- _Exercise brief_
Return only the lines from the top of the material through the line marked by "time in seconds", unaltered.
Start of Dataset extract
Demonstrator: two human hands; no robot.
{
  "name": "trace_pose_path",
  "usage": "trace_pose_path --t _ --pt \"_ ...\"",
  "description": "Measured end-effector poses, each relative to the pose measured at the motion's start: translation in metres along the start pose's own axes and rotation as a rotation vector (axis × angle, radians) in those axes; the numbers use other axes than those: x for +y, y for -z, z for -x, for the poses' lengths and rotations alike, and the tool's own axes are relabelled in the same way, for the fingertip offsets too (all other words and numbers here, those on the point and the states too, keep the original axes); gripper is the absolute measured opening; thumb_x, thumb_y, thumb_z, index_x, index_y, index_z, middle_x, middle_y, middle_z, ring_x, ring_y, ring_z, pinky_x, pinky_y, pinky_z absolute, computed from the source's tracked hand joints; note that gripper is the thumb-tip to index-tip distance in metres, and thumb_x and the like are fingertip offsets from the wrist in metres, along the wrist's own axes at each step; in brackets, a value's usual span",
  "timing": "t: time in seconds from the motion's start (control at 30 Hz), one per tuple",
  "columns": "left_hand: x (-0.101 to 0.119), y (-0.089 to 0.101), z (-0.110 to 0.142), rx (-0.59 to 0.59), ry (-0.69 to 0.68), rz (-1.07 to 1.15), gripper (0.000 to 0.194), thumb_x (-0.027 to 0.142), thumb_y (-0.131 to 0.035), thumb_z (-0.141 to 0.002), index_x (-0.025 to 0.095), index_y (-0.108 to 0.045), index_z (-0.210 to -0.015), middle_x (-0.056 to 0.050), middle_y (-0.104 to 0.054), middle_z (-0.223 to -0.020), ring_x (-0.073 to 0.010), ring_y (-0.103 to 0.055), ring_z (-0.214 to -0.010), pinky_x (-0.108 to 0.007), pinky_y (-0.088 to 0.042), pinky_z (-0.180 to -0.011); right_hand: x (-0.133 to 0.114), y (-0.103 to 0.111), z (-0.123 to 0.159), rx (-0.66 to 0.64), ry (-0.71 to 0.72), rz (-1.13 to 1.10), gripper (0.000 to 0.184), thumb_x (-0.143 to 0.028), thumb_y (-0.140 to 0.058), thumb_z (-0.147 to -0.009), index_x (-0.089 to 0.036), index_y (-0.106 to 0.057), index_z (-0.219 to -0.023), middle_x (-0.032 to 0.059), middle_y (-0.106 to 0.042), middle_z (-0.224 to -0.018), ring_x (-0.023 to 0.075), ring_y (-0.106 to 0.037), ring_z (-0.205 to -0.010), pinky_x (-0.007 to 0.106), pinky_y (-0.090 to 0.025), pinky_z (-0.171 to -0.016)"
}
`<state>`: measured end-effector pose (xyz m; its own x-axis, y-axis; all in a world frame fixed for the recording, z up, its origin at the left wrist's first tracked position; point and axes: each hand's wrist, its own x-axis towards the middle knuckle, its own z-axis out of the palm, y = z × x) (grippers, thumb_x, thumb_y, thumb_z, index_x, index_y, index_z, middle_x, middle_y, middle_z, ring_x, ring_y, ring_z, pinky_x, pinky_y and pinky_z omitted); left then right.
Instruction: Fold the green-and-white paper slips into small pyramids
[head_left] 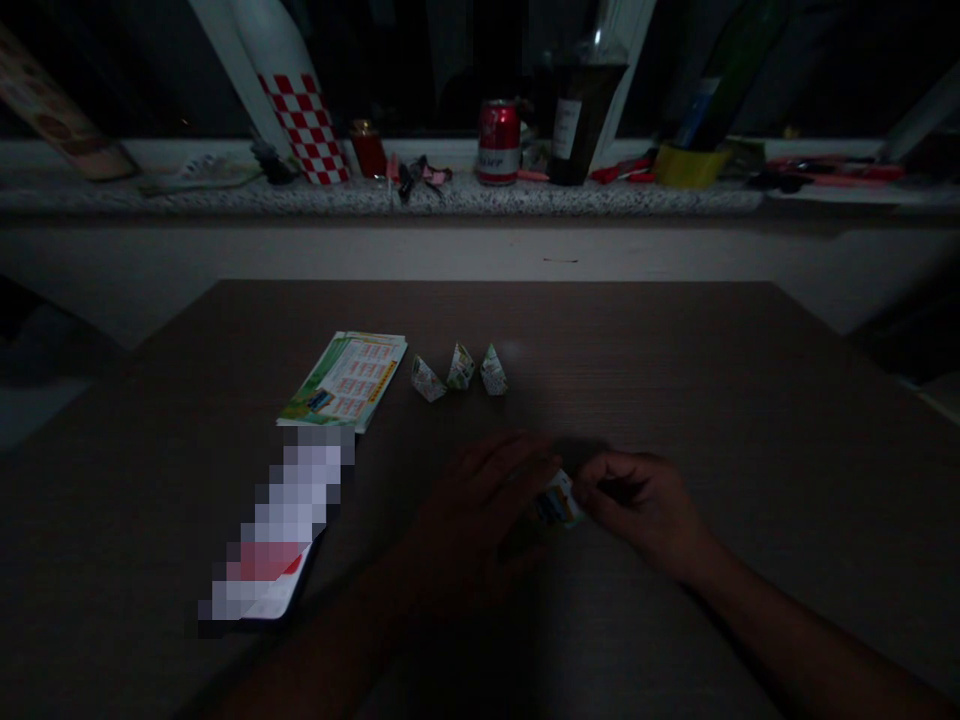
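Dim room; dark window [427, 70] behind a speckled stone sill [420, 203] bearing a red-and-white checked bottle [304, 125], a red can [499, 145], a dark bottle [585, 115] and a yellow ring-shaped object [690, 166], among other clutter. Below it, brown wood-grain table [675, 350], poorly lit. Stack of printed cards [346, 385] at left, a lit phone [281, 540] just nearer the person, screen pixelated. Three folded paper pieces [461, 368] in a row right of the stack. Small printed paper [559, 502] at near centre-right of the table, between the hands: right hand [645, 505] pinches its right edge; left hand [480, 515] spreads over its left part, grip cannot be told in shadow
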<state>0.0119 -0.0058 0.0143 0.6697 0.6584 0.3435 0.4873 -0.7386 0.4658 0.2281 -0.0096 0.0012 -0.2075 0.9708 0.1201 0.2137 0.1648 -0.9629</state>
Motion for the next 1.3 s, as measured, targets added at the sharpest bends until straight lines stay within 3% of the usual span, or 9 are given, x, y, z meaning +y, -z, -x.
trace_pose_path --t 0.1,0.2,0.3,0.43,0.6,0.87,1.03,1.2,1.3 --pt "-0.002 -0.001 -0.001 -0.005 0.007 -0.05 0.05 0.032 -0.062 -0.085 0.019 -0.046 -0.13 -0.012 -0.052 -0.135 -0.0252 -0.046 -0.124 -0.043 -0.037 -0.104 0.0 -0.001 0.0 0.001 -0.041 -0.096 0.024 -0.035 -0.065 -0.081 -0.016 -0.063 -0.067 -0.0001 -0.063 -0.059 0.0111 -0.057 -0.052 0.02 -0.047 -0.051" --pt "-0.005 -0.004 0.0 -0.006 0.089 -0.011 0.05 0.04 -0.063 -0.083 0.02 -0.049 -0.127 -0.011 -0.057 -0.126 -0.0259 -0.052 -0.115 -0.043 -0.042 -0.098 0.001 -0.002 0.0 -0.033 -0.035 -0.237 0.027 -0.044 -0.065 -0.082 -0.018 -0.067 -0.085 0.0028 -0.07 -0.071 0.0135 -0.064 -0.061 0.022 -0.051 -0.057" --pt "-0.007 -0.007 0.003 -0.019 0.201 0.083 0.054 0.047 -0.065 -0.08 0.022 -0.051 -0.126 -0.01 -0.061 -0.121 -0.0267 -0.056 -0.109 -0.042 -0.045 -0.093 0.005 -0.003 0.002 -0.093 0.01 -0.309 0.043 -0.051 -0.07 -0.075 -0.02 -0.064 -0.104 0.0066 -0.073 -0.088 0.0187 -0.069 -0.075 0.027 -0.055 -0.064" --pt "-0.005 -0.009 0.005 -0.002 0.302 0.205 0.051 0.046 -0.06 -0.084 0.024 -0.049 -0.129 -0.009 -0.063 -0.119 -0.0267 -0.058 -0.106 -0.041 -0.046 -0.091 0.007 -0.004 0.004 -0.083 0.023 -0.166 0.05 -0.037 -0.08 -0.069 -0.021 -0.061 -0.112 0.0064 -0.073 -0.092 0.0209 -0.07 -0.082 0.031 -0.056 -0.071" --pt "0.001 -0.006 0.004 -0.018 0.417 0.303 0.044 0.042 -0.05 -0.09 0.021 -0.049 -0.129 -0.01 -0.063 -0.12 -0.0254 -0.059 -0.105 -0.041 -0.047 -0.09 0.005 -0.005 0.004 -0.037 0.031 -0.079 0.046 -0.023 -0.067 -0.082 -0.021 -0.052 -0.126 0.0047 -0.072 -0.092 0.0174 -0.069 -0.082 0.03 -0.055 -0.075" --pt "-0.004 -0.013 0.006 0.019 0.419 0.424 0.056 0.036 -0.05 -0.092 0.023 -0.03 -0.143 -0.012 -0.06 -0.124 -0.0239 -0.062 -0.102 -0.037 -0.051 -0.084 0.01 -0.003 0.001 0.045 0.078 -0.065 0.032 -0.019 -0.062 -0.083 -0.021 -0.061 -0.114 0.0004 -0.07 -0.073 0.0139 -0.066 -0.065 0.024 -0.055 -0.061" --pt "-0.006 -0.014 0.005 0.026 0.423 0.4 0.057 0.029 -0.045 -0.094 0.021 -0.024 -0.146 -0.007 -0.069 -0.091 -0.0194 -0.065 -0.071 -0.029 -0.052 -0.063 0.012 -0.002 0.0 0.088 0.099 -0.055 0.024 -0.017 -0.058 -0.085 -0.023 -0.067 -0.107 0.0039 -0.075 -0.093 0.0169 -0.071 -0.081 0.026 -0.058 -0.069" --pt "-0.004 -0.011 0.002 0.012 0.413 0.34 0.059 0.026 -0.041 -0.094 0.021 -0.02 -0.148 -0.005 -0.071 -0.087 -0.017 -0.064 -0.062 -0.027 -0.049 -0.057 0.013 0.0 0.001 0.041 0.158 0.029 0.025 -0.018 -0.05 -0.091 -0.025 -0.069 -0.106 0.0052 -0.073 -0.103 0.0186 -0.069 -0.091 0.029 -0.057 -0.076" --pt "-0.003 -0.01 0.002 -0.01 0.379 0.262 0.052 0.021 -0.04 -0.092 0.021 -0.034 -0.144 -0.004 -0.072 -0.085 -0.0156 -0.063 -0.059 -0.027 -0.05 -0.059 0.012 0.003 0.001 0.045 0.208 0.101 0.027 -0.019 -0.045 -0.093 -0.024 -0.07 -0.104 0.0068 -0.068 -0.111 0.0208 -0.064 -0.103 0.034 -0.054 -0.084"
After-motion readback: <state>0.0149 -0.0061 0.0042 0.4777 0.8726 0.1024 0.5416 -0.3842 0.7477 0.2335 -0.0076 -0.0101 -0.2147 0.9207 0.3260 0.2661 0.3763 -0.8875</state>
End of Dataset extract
- _Result of this exercise_
Demonstrator: two human hands; no robot.
{
  "name": "trace_pose_path",
  "usage": "trace_pose_path --t _ --pt \"_ ...\"",
  "description": "Measured end-effector poses, each relative to the pose measured at the motion's start: translation in metres along the start pose's own axes and rotation as a rotation vector (axis × angle, radians) in those axes; the numbers use other axes than those: x for +y, y for -z, z for -x, for the poses' lengths and rotations alike, and the tool's own axes are relabelled in the same way, for the fingertip offsets too (all other words and numbers here, those on the point and the states too, keep the original axes); gripper is the absolute measured opening; thumb_x, thumb_y, thumb_z, index_x, index_y, index_z, middle_x, middle_y, middle_z, ring_x, ring_y, ring_z, pinky_x, pinky_y, pinky_z absolute, computed from the source's tracked hand joints; note that gripper is the thumb-tip to index-tip distance in metres, and thumb_x and the like are fingertip offsets from the wrist in metres, along the wrist's own axes at each step; in brackets, a value's usual span",
  "timing": "t: time in seconds from the motion's start (control at 30 Hz), one per tuple",

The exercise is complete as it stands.